Saturday will also mark the debut of Milk Bar’s first ice cream truck, a retrofitte­d 1969 Chevrolet milk truck that will be in the parking lot serving $1 cereal milk soft serve on opening day.

The Los Angeles Milk Bar is a bright and airy pink-and-metal space, with tables and chairs outside, and a pick-up window open on the side street, next to a massive photograph of a Milk Bar birthday cake on the pink wall of the building.

The shop has shelves stocked with cookie mixes, Tosi’s cookbooks, cookies in bags, scarves and pins; coolers and cases filled with truffles, crack pies, and whole cakes; a soft-serve ice cream machine with two flavors: cereal milk and pineapple fo’sho whip; and a La Marzocco machine for espresso drinks featuring Counter Culture coffee. You can also order cereal milk, birthday cake and crack pie lattes, as well as milkshakes and “milkquakes,” spoonable ice cream treats.

On the menu too are savory breads called “bombs” filled with scallion cream cheese and bacon; pastrami; pepperoni; and chorizo and eggs. Other items include elote cornbread and pistachio-lemon brioche.

“We’re going to have crazy piñatas that you can order and buy,” says Tosi. And folks planning parties can rent out the classroom — and the ice cream truck.

The classroom, open even when class isn’t in session, is decorated with old turntables, tape players and cassettes.

And in it, the Milk Bar Lab, a window to the kitchen where, when a pink light goes on, you can get a ticket (also pink) and buy whatever the kitchen is currently making.

(There will also be an 800 number that you can call to find out when this is open and what’s cooking.)

“The spirit of Milk Bar will be here,” said Tosi. “Do you need some cookie dough? You can come in and hang out, plug in.”

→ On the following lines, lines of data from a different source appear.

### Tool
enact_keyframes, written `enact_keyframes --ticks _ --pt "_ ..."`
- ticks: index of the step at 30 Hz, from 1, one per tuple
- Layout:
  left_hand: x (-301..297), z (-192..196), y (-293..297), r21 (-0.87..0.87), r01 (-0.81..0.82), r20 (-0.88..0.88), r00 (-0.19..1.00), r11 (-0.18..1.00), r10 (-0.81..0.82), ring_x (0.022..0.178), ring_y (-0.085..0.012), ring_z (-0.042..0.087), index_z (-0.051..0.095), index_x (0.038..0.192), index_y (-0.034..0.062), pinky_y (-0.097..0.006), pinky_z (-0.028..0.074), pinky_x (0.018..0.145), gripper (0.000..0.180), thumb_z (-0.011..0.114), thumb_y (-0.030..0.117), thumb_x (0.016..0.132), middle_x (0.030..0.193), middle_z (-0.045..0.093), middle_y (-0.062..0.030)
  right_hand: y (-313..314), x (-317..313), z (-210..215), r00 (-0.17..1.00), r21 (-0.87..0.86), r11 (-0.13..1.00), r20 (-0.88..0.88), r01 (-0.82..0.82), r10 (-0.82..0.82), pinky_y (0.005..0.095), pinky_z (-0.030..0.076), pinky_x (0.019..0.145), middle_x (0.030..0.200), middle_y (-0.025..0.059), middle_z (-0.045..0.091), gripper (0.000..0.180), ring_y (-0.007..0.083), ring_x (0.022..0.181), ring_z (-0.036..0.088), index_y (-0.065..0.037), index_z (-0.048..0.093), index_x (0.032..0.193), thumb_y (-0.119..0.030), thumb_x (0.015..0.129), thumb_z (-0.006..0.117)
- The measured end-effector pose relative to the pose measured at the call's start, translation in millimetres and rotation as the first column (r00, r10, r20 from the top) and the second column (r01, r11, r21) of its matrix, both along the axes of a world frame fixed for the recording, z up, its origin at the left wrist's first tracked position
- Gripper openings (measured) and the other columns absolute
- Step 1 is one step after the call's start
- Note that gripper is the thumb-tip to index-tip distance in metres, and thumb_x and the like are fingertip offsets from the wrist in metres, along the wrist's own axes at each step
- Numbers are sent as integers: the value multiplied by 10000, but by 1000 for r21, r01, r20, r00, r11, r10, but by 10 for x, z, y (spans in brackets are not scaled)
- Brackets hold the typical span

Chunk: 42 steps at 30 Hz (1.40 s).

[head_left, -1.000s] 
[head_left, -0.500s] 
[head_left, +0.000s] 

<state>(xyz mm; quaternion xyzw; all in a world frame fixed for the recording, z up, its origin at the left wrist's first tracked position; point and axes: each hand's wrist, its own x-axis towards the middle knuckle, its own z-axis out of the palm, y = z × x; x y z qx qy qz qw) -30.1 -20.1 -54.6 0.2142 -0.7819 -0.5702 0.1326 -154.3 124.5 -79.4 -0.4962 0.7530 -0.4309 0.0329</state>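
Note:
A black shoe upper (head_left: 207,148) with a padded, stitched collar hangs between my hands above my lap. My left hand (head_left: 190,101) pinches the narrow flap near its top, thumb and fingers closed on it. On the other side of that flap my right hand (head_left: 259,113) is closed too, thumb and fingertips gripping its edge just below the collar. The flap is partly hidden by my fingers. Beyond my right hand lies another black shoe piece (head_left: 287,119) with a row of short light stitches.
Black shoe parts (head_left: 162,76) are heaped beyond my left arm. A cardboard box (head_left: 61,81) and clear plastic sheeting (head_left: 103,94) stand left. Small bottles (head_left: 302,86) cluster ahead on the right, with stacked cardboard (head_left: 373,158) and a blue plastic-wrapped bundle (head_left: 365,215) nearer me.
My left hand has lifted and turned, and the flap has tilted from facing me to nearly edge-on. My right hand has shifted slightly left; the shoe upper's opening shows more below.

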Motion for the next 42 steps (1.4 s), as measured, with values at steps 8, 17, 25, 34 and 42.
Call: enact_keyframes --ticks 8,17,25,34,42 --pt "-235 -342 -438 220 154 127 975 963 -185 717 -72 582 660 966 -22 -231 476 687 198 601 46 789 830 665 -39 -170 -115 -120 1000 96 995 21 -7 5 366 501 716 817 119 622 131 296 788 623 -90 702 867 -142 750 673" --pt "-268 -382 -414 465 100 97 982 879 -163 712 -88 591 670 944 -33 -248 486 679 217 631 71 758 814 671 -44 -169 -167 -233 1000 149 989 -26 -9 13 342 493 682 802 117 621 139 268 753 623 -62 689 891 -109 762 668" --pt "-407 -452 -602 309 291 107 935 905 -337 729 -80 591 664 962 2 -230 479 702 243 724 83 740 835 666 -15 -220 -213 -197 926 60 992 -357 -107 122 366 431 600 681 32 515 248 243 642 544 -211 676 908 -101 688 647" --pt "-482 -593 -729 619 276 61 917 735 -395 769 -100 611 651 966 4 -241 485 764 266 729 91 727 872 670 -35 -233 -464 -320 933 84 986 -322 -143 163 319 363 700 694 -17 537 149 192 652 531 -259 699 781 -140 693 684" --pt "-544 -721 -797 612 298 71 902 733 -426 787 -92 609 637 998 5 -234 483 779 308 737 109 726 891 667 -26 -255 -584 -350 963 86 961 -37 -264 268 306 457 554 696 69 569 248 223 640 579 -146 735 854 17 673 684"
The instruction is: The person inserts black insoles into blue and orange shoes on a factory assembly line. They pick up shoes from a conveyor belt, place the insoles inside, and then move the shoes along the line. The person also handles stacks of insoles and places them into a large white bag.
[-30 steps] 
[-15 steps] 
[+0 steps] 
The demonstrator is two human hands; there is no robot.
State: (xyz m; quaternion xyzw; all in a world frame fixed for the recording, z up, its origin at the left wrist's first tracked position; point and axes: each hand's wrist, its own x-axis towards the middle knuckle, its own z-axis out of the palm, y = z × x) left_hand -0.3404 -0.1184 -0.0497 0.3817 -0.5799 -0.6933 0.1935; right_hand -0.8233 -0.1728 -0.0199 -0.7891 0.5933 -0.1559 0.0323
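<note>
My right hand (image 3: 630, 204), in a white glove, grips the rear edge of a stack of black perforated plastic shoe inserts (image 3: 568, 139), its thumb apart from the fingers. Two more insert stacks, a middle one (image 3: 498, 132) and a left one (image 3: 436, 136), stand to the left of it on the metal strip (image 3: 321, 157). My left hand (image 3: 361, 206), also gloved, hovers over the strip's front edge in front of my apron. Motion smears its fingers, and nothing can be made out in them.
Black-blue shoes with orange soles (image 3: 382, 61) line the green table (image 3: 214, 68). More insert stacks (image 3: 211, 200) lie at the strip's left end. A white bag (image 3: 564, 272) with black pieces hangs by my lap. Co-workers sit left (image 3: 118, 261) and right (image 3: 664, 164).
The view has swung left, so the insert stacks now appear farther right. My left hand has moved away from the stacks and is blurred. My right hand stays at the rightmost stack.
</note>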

 ?? Photos from Milk Bar ?? PASTRY CHEF Christina Tosi, above, checks out a blown-up image of her birthday cake on the wall outside her new Milk Bar shop, below, also a production kitchen and distributi­on center.
Photos from Milk Bar PASTRY CHEF Christina Tosi, above, checks out a blown-up image of her birthday cake on the wall outside her new Milk Bar shop, below, also a production kitchen and distributi­on center.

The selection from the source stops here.